How is your laser tracker performing?

Written by David Buck | Oct 17, 2019 2:17:57 PM

Laser trackers are amazing, complex machines. Lots of moving parts. You baby them, of course—they are your most precise measurement device. But you still worry. It’s in your job description.

Now, you’ve got some critical measurements coming up. And it’s been 5 months since your tracker arrived back from the manufacturer’s certification.

Can you be confident in that next reading? Is your tracker performing within Maximum Permissible Errors? How about another 5 months from now?

Truth is, you really can’t know without sending your tracker back to the manufacturer for certification, and even then, how will you know that the truck ride back didn’t shake things up?

But you’re an engineer. You can work this out. So what’s your next move?

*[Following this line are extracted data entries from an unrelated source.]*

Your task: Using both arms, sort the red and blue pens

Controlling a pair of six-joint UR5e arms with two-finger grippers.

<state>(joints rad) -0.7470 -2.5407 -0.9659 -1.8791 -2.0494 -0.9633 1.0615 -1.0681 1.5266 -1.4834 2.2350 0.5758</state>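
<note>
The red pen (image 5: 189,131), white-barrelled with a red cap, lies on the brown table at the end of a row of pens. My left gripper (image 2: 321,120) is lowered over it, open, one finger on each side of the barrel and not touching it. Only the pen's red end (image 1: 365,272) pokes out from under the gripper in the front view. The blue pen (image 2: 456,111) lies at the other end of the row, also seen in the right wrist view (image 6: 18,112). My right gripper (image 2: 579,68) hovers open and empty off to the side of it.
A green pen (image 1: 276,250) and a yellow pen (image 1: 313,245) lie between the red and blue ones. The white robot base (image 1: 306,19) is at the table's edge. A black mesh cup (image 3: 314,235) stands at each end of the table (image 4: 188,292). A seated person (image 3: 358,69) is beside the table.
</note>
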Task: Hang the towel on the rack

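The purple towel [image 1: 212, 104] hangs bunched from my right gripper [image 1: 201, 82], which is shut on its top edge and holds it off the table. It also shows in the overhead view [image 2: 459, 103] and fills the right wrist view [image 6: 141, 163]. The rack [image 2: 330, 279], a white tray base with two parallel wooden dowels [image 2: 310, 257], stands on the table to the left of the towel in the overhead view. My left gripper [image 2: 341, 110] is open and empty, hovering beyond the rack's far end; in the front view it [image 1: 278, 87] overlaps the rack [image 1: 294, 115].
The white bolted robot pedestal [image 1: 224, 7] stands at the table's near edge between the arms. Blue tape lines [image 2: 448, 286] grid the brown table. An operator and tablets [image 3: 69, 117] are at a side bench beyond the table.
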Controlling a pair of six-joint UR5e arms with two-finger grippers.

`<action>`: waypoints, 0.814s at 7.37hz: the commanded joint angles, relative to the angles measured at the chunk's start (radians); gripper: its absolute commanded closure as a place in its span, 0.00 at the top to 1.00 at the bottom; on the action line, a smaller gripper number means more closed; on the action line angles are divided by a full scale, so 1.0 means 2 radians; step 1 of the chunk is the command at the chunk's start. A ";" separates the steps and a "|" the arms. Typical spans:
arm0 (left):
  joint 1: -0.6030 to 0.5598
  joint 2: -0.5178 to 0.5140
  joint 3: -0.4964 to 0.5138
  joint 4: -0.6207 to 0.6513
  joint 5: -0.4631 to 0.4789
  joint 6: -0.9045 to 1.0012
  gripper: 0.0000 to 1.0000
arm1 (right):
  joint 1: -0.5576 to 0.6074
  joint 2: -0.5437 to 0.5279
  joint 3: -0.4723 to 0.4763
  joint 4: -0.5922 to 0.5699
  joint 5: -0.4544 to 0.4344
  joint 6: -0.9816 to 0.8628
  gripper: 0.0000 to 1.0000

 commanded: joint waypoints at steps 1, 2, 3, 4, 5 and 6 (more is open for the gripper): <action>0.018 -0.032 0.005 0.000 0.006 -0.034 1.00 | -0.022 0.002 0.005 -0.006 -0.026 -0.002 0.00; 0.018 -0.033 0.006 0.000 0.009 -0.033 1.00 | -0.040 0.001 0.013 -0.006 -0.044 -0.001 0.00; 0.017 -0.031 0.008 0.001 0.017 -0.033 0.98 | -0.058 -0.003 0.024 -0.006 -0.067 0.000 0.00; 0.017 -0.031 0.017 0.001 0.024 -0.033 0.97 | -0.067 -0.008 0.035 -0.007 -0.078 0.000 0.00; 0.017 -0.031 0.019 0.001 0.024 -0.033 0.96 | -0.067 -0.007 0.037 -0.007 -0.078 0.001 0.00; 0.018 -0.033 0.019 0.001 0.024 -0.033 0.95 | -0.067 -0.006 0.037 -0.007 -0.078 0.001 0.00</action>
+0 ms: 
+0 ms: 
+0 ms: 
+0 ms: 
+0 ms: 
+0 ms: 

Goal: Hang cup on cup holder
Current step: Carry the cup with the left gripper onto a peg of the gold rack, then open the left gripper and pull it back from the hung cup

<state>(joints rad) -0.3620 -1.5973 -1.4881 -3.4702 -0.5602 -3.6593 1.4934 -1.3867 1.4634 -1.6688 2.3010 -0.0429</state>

Eliminate the unknown. Call in the bird.

Like a KinAiry in a Coal Mine

With encouragement from the Air Force, The National Institute of Standards and Technology (NIST) developed a fast and reliable laser tracker interim field test and then came to Brunson for help. Their process needed a real-world reference artifact to execute the volumetric performance check—the NIST IR-8016 procedure—on any laser tracker OR laser radar, in any environment.  And KinAiry was hatched as a result.

Watch Brunson's Mark Sekulich discuss KinAiry on Quality Digest Live

With a 2.3-meter reference bar, KinAiry has a small footprint and its software records traceable, volumetric error measurements in under 30 minutes.

So now, within 30 minutes, you can evaluate tracker health, answer your customer’s questions with certainty, and welcome your quality auditor into your office with a confident smile.

Confidence in your measurements never felt so good.